FHA Home Loans: What Are They and How to Get Them

The time has finally arrived. Your finances are in order; you are in control of your credit card debt, your student loans are manageable, and you are saving for a home of your own. The hard part may be over, but you have important decisions to make. How much house can you afford? How much money will you need for a down payment? What additional fees should you expect? How will you possibly save what you need on top of the everyday costs of living?

A house is a huge investment, and you need to consider all the options and opportunities available. One opportunity to look into is Federal Housing Administration (FHA) loans, which offer flexible terms and low down payments. An FHA loan may let you become a homeowner sooner than you originally thought possible.

Basics
The Federal Housing Administration (FHA) does not lend money directly. Private lenders make the loans, and the FHA provides insurance, protecting the lender from the risk of default. Borrowers are required to purchase mortgage insurance. The insurance may seem like an unnecessary cost, but it gives lenders the confidence to offer flexible approval criteria, reasonable interest rates without perfect credit, and a down payment as low as 3.5 percent.

Advantages
FHA loans offer an impressive level of flexibility, and qualified borrowers will find multiple pathways to homeownership. One major advantage is that student debt that has been on deferment for twelve months or more is not included in the assessment of the buyer's debt-to-income ratio. This ratio, in general, is more flexible with FHA loans. Where traditional mortgages require borrowers to spend no more than 45 percent of their monthly income on housing, FHA borrowers can push this ratio to 50 percent or even higher.

The options go on. If you are considering a multi-unit property, only two lines of credit are required to apply. Even a three-year-old foreclosure or two-year-old bankruptcy does not automatically disqualify you. If you have a more recent foreclosure or bankruptcy, you could still give the application process a shot. Loan officers have considerable latitude, and borrowers with extenuating circumstances may receive special consideration.

Reasonable Interest Rates without Perfect Credit
Interest rates vary according to your credit score, as lenders attempt to mediate the risk of a potential default. Mortgage insurance reduces the risk of default and encourages lenders to offer affordable rates to borrowers without perfect credit. Borrowers do need to consider the additional cost of mortgage insurance. Annual insurance prices between 0.45 and 0.85 percent for a loan value of less than 400,000 and a 1.75 percent upfront fee. Many borrowers with average to below average credit scores find that even with this additional expense they save money with the advantageous terms offered by FHA loans. If you have excellent credit and the means to finance a 5 percent down payment, you may be able to get a better deal elsewhere.

Low Down Payments
FHA loans offer unusually low down payment rates. The cost of living has outstripped salaries, and many Americans simply cannot save the tens of thousands of dollars necessary to secure a traditional mortgage. Your down payment can be as low as 3.5 percent of the total purchase price. This low rate does depend on your credit score, and if you have a score lower than 580, FHA loans require a down payment of 10 percent. Still, earning a higher credit score is often a more realistic goal than saving an extra 6.5 percent of your home's value.

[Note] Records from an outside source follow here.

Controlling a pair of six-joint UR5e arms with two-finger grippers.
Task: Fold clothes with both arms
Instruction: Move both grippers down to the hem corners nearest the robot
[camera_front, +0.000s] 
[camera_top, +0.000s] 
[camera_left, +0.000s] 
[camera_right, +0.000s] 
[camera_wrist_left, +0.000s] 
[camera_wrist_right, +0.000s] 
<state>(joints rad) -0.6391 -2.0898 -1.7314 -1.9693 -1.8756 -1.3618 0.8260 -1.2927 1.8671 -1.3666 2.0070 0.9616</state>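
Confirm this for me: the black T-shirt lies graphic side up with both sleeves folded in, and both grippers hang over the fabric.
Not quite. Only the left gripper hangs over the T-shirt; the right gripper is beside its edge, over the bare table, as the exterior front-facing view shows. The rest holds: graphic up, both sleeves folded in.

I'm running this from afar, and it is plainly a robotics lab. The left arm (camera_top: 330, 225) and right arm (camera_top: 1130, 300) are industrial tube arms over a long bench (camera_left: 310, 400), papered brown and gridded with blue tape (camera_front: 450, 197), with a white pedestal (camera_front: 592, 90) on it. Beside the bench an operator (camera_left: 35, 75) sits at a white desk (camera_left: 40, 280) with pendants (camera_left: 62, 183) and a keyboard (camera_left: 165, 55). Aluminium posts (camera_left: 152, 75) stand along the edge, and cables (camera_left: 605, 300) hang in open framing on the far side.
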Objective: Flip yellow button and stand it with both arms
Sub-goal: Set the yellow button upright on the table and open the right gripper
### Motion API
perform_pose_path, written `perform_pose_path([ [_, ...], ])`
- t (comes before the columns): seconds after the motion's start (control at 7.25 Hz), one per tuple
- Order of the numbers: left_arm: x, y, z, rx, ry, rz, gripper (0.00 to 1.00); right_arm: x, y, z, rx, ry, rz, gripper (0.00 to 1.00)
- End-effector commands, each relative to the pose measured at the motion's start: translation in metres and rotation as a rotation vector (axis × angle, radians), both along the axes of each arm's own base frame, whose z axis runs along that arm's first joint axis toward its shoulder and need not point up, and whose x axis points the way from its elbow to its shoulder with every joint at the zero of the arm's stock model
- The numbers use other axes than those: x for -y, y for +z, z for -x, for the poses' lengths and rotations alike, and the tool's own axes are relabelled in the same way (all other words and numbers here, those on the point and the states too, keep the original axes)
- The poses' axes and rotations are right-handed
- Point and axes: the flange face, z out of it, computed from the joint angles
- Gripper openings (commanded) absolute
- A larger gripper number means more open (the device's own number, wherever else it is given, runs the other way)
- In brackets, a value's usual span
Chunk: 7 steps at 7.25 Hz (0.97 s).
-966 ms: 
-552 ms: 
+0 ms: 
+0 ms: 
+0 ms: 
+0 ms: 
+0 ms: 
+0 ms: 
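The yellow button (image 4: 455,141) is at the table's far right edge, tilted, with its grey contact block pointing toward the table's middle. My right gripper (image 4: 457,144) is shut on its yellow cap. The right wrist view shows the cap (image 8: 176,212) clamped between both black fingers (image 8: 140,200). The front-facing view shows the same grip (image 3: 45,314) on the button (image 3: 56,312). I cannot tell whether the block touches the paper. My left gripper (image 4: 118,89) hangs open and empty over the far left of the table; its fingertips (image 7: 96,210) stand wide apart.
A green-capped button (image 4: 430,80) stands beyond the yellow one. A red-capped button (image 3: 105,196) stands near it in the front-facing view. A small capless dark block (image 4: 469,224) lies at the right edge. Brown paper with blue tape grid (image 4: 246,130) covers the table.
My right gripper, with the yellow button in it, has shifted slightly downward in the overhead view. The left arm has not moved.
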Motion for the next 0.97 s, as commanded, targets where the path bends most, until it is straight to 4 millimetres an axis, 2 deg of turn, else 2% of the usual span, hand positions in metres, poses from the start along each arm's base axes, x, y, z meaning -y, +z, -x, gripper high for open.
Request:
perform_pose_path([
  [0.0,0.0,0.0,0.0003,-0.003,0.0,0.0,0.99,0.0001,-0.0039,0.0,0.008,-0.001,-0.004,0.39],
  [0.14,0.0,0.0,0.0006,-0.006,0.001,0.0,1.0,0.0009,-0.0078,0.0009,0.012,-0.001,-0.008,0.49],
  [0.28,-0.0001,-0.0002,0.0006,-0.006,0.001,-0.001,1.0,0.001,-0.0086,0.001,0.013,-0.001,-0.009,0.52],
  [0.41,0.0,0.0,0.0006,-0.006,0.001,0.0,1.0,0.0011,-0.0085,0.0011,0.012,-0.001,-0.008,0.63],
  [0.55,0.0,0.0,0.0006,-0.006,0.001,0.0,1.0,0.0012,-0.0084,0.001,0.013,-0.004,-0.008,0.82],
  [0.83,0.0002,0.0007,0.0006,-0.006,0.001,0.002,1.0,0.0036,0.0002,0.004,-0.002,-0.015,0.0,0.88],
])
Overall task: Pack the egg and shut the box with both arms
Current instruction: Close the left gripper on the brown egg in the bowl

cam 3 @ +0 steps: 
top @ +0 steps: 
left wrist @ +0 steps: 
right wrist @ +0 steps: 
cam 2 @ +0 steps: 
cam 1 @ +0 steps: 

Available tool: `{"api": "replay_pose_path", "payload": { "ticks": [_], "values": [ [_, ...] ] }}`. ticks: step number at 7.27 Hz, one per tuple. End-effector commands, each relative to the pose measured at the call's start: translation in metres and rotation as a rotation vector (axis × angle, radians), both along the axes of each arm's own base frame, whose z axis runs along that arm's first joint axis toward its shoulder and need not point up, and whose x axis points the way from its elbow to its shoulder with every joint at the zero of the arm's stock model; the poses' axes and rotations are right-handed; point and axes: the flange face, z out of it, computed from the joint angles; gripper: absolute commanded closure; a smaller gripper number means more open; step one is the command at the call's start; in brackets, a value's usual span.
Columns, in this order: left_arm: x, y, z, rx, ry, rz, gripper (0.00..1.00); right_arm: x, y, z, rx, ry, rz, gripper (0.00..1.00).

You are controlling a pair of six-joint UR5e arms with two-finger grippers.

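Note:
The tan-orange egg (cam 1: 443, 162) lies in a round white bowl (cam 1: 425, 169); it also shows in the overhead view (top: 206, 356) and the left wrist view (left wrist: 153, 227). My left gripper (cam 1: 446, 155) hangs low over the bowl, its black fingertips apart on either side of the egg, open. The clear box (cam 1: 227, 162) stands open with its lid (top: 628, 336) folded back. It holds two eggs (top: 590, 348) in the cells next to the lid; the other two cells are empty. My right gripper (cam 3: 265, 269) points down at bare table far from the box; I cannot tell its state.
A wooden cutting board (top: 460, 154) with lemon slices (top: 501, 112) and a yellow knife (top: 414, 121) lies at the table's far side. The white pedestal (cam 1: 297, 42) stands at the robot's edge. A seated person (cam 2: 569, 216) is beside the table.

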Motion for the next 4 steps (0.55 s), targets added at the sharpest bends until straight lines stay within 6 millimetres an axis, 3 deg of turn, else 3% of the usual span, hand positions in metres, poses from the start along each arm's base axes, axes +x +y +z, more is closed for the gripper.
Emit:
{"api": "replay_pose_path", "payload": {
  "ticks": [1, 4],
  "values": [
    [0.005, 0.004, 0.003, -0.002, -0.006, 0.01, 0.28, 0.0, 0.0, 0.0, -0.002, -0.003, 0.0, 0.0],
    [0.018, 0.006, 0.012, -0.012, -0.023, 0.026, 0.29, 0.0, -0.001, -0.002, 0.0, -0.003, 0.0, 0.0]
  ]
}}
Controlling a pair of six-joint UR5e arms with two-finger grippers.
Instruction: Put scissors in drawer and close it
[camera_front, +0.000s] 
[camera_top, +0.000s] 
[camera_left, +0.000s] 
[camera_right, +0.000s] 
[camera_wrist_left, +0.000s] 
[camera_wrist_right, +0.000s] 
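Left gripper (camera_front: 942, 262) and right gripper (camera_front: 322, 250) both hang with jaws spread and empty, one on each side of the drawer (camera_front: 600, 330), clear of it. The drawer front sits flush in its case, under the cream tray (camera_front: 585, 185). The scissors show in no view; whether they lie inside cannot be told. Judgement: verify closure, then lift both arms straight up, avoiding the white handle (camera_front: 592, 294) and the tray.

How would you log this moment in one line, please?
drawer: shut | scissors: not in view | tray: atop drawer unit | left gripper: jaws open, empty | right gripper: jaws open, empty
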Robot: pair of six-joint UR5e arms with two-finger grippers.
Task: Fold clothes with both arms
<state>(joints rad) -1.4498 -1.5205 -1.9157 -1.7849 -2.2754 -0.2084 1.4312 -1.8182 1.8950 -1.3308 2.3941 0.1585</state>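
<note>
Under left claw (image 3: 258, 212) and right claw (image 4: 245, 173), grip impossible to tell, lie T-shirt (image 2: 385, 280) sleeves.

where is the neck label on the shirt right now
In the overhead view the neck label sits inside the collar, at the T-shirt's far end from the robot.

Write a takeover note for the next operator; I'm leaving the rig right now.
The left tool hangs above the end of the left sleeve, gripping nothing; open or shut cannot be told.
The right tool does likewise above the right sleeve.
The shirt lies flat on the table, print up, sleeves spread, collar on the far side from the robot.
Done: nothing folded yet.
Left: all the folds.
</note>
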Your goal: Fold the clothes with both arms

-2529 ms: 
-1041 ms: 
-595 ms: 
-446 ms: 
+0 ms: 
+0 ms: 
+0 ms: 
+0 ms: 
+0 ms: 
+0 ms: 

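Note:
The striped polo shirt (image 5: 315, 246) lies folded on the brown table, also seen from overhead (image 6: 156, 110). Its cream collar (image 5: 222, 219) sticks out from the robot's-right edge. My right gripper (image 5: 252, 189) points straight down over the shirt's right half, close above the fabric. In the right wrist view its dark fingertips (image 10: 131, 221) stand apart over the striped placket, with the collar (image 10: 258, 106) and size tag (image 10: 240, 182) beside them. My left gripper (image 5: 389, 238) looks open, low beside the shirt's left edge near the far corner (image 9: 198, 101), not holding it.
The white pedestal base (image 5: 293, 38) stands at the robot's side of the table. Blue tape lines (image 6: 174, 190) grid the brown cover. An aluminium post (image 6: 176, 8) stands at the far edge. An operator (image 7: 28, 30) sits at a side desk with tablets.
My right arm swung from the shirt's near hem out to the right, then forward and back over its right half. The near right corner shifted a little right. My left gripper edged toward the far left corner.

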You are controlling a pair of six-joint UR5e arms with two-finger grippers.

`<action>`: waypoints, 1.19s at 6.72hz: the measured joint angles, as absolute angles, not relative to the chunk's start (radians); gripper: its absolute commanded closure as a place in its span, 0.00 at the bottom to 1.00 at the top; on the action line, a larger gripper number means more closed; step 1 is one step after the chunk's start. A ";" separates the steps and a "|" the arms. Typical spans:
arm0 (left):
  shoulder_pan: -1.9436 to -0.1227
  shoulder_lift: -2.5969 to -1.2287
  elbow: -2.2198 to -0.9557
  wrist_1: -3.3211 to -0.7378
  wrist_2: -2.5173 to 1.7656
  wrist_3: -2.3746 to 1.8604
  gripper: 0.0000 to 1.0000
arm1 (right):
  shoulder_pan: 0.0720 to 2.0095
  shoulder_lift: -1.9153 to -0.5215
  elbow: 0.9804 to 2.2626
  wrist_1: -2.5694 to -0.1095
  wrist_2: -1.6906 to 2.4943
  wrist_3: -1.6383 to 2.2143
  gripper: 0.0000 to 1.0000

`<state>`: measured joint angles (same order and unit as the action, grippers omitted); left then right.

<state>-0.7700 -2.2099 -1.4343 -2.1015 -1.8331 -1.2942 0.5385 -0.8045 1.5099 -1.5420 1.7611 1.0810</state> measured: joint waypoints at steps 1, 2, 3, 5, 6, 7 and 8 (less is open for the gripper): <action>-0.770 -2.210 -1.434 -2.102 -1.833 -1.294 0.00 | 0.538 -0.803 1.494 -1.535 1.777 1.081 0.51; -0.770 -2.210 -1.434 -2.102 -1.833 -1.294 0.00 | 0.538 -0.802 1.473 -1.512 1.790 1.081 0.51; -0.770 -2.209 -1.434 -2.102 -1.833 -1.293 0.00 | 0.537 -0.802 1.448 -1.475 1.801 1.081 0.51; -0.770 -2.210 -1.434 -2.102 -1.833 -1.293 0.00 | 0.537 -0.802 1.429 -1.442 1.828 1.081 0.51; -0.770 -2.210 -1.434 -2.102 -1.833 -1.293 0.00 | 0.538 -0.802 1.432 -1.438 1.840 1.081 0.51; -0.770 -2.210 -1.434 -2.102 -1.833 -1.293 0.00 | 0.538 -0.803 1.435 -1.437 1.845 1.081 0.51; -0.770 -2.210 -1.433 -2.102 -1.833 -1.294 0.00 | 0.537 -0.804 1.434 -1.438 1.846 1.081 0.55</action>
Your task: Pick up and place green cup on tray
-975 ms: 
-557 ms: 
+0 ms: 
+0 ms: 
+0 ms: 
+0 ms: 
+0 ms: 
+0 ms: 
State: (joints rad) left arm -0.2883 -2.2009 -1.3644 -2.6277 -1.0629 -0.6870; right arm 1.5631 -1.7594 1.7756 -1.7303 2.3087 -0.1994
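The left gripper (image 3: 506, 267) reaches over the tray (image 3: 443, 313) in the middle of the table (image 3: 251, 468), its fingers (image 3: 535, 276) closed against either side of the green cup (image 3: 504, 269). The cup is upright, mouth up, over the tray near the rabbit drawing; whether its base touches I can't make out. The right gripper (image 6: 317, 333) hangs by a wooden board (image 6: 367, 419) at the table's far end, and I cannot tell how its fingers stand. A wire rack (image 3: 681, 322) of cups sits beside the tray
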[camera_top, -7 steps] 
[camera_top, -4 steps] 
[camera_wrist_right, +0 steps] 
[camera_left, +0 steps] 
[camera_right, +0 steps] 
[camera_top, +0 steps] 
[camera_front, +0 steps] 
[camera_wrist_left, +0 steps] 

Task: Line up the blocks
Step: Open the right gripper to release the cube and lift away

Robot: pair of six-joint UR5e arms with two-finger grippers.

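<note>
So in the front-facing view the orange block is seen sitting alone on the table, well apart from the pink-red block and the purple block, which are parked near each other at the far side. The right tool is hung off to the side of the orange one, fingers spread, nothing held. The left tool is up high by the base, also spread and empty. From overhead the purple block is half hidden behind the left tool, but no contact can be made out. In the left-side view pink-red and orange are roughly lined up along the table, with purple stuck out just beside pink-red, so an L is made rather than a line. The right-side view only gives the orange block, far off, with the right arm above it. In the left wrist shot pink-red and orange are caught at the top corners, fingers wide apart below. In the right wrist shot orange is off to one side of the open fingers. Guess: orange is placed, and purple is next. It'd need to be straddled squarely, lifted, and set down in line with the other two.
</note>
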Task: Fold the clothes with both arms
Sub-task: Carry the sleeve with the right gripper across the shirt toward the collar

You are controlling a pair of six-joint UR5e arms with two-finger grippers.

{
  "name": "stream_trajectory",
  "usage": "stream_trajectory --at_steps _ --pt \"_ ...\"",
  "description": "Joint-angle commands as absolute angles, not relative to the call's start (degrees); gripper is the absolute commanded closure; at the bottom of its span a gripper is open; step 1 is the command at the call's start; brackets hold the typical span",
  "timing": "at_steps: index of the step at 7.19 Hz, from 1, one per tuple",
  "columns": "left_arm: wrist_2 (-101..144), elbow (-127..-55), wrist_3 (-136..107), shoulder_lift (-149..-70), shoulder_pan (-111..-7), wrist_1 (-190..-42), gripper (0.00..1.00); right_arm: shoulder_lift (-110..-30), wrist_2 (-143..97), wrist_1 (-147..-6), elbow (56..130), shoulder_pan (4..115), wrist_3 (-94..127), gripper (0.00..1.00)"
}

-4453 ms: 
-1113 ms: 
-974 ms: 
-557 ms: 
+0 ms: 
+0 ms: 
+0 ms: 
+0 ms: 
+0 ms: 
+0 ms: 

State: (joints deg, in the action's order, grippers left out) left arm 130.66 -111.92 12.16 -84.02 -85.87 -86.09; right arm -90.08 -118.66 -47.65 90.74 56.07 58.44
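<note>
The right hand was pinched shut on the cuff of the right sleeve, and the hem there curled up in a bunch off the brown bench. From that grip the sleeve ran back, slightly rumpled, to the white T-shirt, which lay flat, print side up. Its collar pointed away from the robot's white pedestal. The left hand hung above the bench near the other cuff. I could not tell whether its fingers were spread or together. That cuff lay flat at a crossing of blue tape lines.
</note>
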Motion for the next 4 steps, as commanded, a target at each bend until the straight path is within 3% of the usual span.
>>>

As soon as you start thinking about homeownership, start taking an active role in managing your credit score, no matter what kind of loan you plan to get.

In addition to the low down payment, the program allows parents, employers, or others to provide this money as a gift. Few loan programs have such lenient standards.

Eligibility
Borrowers must have a credit score of 500 to qualify for a down payment of 10 percent. A credit score of 580 or higher qualifies borrowers for the minimum down payment of 3.5 percent. Borrowers must also show job stability, indicated by steady employment, preferably with the same employer for two years or more. They must also intend to live in the home they are purchasing. If you can show two years of reliable, credit-worthy financial dealings, your application will be considered.

How to Apply
You can fill out a simple online form at the FHA website to pre-qualify. A specialist will contact you to go over the details of the full application. You should be prepared to provide ample information, including your residence for the past two years, employment history, and income history. Remember to read everything carefully before you sign anything. If you have questions, ask.

Is an FHA loan is right for you? You need to consider several factors. This program serves people with mediocre credit who cannot afford a high down payment. If these conditions do not apply in your case, the fee for the mortgage insurance may mean that the FHA option would give you higher payments overall. FHA loans are intended for a particular segment of the population, and if you are in that segment, they are a great option. If you are not in that segment, you may be better off with a conventional mortgage. Be sure to compare and look into several options before signing the dotted line. Happy house hunting!